Copy out precisely the line that holds "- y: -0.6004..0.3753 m" and all the lines following it in the data, up to and including the last one, and no others.

*** Begin section ***

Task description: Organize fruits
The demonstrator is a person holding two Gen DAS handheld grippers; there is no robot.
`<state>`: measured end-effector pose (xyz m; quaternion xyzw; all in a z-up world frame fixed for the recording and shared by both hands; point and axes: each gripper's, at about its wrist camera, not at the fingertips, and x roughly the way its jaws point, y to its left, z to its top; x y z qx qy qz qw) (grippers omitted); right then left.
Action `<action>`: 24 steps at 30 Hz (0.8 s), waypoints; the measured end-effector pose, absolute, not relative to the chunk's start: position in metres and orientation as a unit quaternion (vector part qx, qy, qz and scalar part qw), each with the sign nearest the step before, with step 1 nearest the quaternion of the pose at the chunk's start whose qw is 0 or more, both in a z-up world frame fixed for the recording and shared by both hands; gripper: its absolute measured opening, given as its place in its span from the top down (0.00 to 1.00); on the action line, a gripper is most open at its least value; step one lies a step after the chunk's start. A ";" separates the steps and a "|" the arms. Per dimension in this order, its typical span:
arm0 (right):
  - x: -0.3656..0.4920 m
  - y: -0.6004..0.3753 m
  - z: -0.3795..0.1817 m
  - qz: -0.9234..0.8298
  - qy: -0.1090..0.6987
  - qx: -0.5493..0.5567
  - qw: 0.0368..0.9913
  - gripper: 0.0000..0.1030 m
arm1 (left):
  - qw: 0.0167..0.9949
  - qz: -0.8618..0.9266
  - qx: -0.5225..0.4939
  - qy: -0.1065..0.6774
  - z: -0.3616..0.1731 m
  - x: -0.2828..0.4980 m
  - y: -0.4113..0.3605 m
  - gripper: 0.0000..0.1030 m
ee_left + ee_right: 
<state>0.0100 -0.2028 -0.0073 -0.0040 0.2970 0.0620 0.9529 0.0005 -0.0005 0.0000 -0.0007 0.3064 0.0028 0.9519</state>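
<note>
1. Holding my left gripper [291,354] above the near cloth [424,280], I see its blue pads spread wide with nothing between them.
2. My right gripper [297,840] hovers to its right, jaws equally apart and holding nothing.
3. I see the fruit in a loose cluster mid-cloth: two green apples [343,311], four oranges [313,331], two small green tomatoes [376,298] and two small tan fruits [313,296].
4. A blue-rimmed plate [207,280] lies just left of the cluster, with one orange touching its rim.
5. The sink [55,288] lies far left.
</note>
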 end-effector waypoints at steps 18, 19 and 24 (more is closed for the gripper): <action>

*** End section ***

> **Answer box**
  - y: -0.6004..0.3753 m
  - z: -0.3795..0.1817 m
  - qz: -0.9234..0.8298
  - qy: -0.1090..0.6987
  - qx: -0.5493..0.5567
  - qw: 0.0368..0.9913
  - gripper: 0.0000..0.1030 m
arm1 (left):
  - qw: 0.0167..0.9949
  - qz: -0.8618..0.9266
  - qx: -0.5225..0.4939
  - qy: -0.1065..0.6774
  - z: -0.3616..0.1731 m
  - x: -0.2828..0.4980 m
  - y: -0.4113..0.3605 m
  - gripper: 0.0000..0.1030 m
ee_left + ee_right: 
<state>0.0100 -0.2028 -0.0073 -0.0040 0.2970 0.0620 0.9529 0.0005 -0.0005 0.0000 -0.0007 0.3064 0.0028 0.9519</state>
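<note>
1. Holding my left gripper [291,354] above the near cloth [424,280], I see its blue pads spread wide with nothing between them.
2. My right gripper [297,840] hovers to its right, jaws equally apart and holding nothing.
3. I see the fruit in a loose cluster mid-cloth: two green apples [343,311], four oranges [313,331], two small green tomatoes [376,298] and two small tan fruits [313,296].
4. A blue-rimmed plate [207,280] lies just left of the cluster, with one orange touching its rim.
5. The sink [55,288] lies far left.
</note>
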 end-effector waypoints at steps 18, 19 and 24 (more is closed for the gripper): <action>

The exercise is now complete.